Aim of the task: Give the lines below again exactly, starting with the line that holds "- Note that" and going on through the line that holds "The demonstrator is".

Data shown:
►
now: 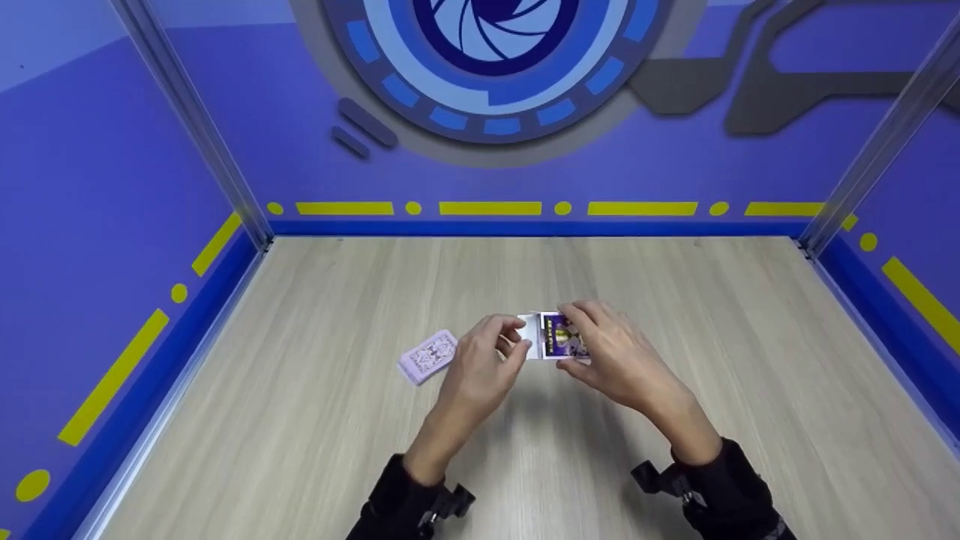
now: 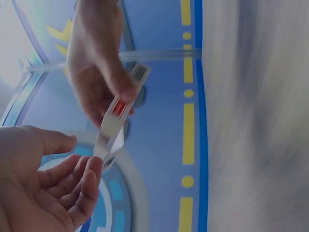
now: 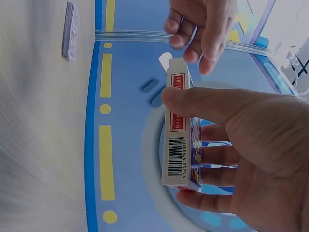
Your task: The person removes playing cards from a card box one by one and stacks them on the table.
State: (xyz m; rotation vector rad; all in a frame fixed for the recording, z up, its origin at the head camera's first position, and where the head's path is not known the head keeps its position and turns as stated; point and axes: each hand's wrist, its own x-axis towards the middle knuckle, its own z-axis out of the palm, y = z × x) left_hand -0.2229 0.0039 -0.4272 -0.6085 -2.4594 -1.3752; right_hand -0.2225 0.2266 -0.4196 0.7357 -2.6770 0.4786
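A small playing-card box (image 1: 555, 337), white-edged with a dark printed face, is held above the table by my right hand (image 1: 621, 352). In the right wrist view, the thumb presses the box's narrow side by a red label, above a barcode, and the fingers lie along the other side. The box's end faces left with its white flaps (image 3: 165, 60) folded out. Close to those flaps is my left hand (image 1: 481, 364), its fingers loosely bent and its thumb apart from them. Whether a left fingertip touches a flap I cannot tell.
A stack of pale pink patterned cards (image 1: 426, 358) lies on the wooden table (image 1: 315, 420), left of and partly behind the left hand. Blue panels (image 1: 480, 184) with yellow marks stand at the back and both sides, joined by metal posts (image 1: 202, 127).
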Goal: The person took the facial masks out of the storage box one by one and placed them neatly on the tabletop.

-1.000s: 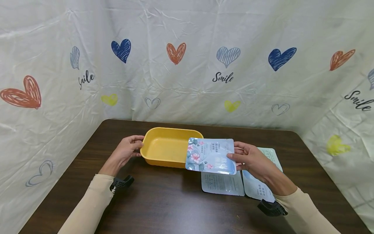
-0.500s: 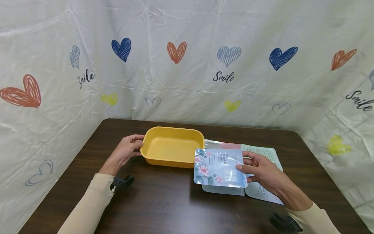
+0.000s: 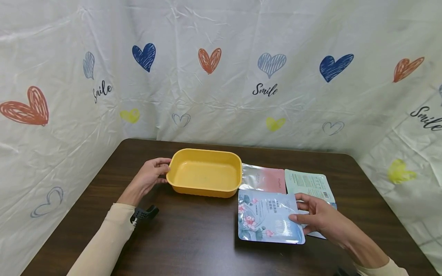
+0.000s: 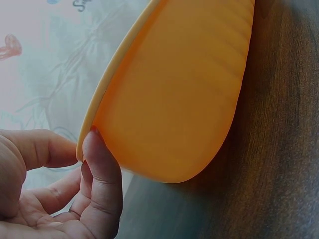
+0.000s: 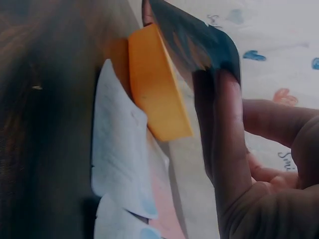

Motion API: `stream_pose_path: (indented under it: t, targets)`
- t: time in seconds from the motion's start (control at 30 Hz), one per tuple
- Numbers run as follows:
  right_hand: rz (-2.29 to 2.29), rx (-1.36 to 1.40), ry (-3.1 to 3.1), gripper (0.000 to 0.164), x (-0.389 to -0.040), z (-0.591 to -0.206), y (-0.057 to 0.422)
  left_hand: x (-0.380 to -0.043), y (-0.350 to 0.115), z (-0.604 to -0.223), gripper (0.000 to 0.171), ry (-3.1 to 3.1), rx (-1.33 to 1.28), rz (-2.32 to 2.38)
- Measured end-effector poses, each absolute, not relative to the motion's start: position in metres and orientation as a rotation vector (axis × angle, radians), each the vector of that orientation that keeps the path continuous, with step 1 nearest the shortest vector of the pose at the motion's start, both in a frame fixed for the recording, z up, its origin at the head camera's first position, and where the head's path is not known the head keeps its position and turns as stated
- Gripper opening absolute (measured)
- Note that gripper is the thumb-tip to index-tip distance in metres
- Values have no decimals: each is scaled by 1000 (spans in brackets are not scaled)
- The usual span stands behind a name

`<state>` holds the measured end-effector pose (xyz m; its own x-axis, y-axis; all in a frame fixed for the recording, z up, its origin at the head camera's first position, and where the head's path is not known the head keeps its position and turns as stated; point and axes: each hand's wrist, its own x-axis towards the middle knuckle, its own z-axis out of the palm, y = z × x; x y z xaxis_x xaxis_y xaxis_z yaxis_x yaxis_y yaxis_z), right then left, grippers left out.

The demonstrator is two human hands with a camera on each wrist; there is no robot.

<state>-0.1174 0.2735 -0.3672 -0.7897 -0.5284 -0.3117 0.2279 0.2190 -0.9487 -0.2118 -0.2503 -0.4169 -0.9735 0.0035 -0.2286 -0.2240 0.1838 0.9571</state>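
A yellow plastic basin (image 3: 203, 193) stands on the table with nothing inside. My left hand (image 3: 150, 175) is at its left end; in the left wrist view thumb and finger pinch the rim (image 4: 102, 82). My right hand (image 3: 319, 216) holds a light-blue floral sheet mask packet (image 3: 267, 216) by its right edge, thumb on top and fingers beneath. This packet is raised over the table, right of and nearer than the basin, and hides part of the packets below. In the right wrist view, the packet (image 5: 192, 32) is seen nearly edge-on between thumb and fingers.
A pink and silver packet (image 3: 266, 178) lies against the basin's right side. Beside it is a pale green packet (image 3: 309, 184). White-blue packets (image 5: 119, 139) lie nearer, mostly covered in the head view. The dark wooden table (image 3: 186, 237) ends at a heart-printed curtain (image 3: 221, 92).
My right hand has drawn the blue packet from over the basin's right end toward me and to the right, uncovering the pink packet. The left hand stays at the basin's rim.
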Motion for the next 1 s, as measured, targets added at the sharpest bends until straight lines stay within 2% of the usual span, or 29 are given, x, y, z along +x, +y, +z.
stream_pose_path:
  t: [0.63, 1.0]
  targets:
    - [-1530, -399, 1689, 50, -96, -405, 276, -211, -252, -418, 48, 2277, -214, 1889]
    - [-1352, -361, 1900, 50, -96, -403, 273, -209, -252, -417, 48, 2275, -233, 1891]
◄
Exercise result:
- Note that gripper is the thumb-tip to index-tip distance in metres
- Values have no decimals: each is scaled by 1000 (spans in brackets are not scaled)
- The usual span stands behind a name

`<state>` holds the measured end-effector pose (xyz m; its own x-axis, y-axis; all in a frame fixed for the recording, z up, its origin at the head camera's first position, and where the head's path is not known the head keeps its position and turns as stated; point and axes: each hand's wrist, its own x-axis towards the middle knuckle, its own z-axis out of the palm, y = z × x; x y z xaxis_x xaxis_y xaxis_z yaxis_x yaxis_y yaxis_z), right then left, grippers left out.

The demonstrator is two human hands with a camera on each wrist; there is no robot.

The exercise requires no further output.